# Cospherical Points

Leo Giugiuc has kindly communicated to me a problem from the Romanian Mathematical Magazine due to Dan Sitaru, along with his solution to the problem:

### Solution

In the Euclidean 2D space any three distinct points are *concyclic*, unless they are *collinear*. In the Euclidean 3D space any four distinct points are *cospherical*, unless they are *coplanar* but not concyclic.

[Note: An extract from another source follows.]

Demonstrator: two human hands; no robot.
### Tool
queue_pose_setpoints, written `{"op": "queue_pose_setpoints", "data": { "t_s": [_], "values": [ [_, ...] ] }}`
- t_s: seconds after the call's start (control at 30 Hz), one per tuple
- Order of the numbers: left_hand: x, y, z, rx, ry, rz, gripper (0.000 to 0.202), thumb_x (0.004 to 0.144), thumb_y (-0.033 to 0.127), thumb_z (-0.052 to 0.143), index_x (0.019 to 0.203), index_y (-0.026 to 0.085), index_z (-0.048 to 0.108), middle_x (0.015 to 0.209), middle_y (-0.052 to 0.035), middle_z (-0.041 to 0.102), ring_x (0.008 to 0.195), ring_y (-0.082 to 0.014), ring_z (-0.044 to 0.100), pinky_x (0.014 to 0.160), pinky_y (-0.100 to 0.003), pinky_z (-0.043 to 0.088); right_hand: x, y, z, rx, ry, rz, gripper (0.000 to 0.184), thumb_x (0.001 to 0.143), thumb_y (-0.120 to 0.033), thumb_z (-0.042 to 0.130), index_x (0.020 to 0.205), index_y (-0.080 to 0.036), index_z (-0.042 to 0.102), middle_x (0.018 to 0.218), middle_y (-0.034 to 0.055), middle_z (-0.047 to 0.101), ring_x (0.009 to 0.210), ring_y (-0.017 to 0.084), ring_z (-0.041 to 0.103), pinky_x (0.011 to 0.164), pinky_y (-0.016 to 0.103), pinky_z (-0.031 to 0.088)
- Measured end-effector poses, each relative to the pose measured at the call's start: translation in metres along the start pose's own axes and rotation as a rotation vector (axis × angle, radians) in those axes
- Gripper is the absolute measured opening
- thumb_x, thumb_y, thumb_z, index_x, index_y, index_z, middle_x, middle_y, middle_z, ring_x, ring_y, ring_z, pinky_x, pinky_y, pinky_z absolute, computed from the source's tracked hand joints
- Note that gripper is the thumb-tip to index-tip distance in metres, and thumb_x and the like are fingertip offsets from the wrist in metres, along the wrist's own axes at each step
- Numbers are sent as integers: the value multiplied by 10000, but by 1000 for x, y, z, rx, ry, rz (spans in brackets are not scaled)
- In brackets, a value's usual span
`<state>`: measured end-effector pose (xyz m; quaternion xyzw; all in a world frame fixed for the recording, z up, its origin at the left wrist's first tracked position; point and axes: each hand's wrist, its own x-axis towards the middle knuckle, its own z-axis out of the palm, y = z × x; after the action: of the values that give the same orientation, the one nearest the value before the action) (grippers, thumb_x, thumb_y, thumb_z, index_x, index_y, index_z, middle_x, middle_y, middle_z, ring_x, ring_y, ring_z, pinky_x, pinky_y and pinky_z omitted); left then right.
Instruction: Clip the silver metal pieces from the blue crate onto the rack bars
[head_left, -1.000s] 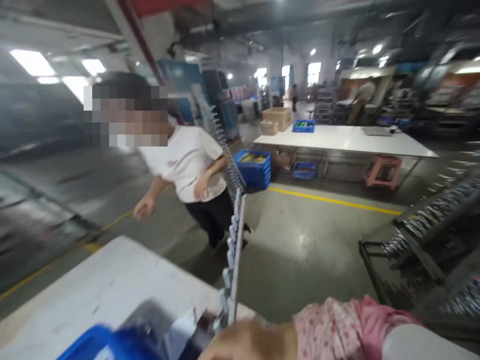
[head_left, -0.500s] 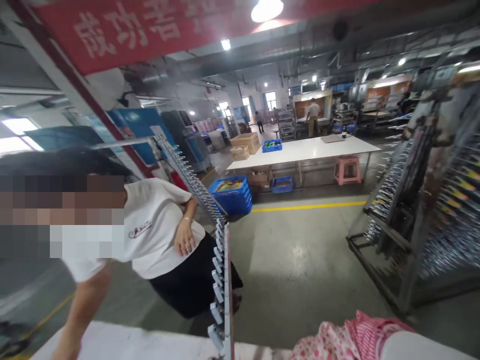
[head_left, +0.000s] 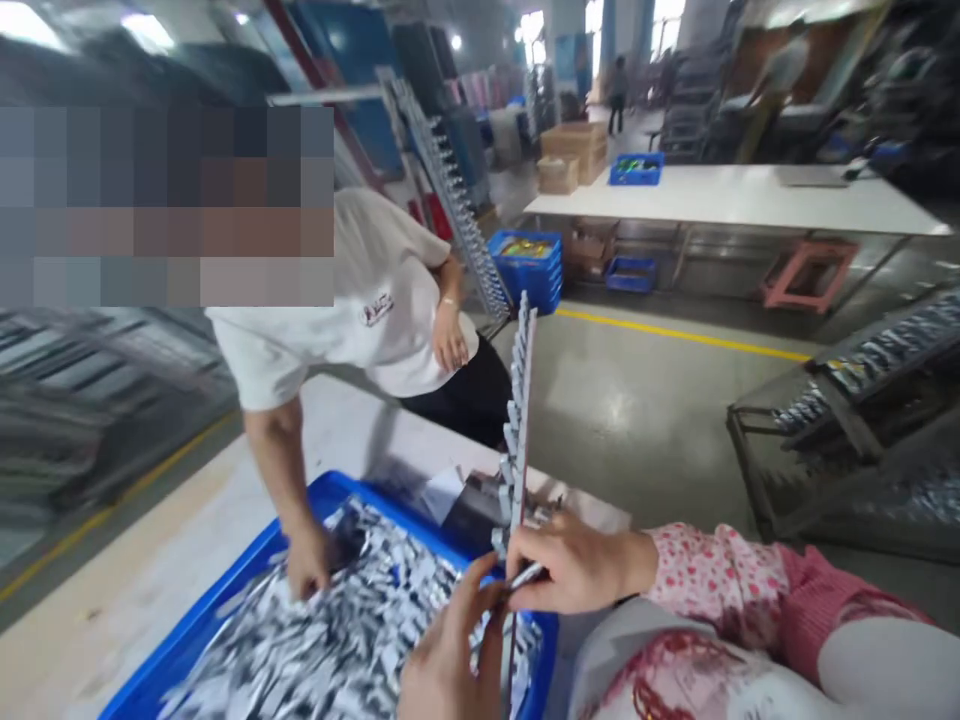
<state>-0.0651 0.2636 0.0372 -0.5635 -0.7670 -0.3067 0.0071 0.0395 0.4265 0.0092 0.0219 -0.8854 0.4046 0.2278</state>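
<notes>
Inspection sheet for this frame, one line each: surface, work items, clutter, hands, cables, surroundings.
Surface: pale table, lightly marked.
Work items: blue tray heaped with loose metal pieces; upright strip lined with small grey pieces.
Clutter: white paper beyond the tray.
Hands: right hand pinches a slim metal piece at the strip; left hand beside it, grip unclear.
Cables: nothing seen.
Surroundings: co-worker in a white shirt reaching into the tray; white worktable, blue crates and pinkish stool behind.
</notes>
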Motion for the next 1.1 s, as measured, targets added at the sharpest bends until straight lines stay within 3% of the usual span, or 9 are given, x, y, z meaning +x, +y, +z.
{"op": "queue_pose_setpoints", "data": {
  "t_s": [0.1,0.17,0.23,0.3,0.4,0.57,0.77,0.97,1.1],
  "values": [
    [10,6,-3,46,-64,108,234,877,265,515,1087,231,613,718,-7,726,612,-171,690,547,-237,552,-2,-2,-6,25,-66,-57,187,819,-290,663,919,-164,568,688,0,652,589,122,597,559,216,439],
    [15,4,-7,3,-64,68,183,864,252,546,1013,226,649,728,-12,722,615,-162,683,560,-230,552,0,1,-9,173,-55,-37,235,824,-350,662,932,-174,548,699,-12,635,579,105,575,554,206,431],
    [19,-4,-11,-158,-15,-57,132,823,241,618,944,228,667,768,-9,726,648,-152,687,595,-217,558,3,11,-13,381,48,66,287,866,-427,598,984,-178,518,688,-29,604,554,84,546,540,190,425],
    [22,-17,-11,-397,90,-266,148,774,247,688,918,224,662,803,-3,724,693,-143,689,645,-209,564,5,28,-16,512,231,237,284,925,-449,488,1002,-177,502,673,-38,574,526,71,513,513,176,410],
    [31,-38,-3,-692,241,-542,184,723,260,740,868,198,644,817,5,693,749,-128,665,734,-220,559,4,61,-15,424,399,434,246,942,-394,458,936,-165,549,681,-28,570,546,72,509,517,173,399],
    [51,-59,23,-833,252,-655,217,642,253,800,764,161,646,735,19,652,700,-98,613,718,-202,530,-4,93,10,102,169,427,271,884,-370,575,1030,-146,618,778,14,649,677,120,595,650,220,442],
    [67,-69,47,-852,272,-614,253,603,226,820,794,176,663,708,50,649,672,-78,605,698,-184,524,3,98,43,-147,-93,348,532,844,-604,550,1091,-136,606,886,85,689,815,206,654,702,272,462],
    [66,-71,59,-695,192,-561,310,633,299,792,891,156,694,799,-25,732,715,-157,674,717,-278,559,10,105,54,-239,-186,347,371,893,-492,548,922,-132,632,862,99,701,798,210,668,653,260,426],
    [64,-70,62,-674,195,-526,293,647,295,784,882,155,680,788,-28,736,695,-160,676,701,-280,560,9,108,53,-246,-206,332,280,893,-404,562,904,-132,628,784,85,703,746,198,669,600,245,386]
  ]
}}
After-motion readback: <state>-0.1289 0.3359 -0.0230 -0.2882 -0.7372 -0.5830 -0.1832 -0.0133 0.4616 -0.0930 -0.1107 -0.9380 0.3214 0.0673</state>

The three distinct points $A,B,C\;$ define a plane, say $\alpha\;$ and a circle, say $\omega.\;$ It is immediately verifiable that $A,B,C\in S,\;$ where $S\;$ denotes the unit sphere $x^2+y^2+z^2=1.\;$ In particular, $\omega=\alpha\cap S.$

The condition for the for the four points be coplanar is given by

$\displaystyle\left|\begin{array}{cccc} 2\sqrt{3} & \sqrt{3} & 1 & 1\\ 2\sqrt{3} & 1 & \sqrt{3} & 1\\ 2 & 3 & \sqrt{3} & 1\\ 0 & 2 & 4x & 1 \end{array}\right|=0.$

The equation implies $\displaystyle x=\frac{5}{4},\;$ i.e., $\displaystyle D=\left(0,\frac{1}{2},\frac{5}{4}\right),\;$ meaning $D\notin S\;$ and, therefore, $D\notin\omega.\;$ So, if $\displaystyle x=\frac{5}{4},\;$ $A,B,C,D\;$ are coplanar, but not cospherical. If $\displaystyle x\ne\frac{5}{4},\;$ then $A,B,C,D\;$ are not coplanar and, hence, are cospherical.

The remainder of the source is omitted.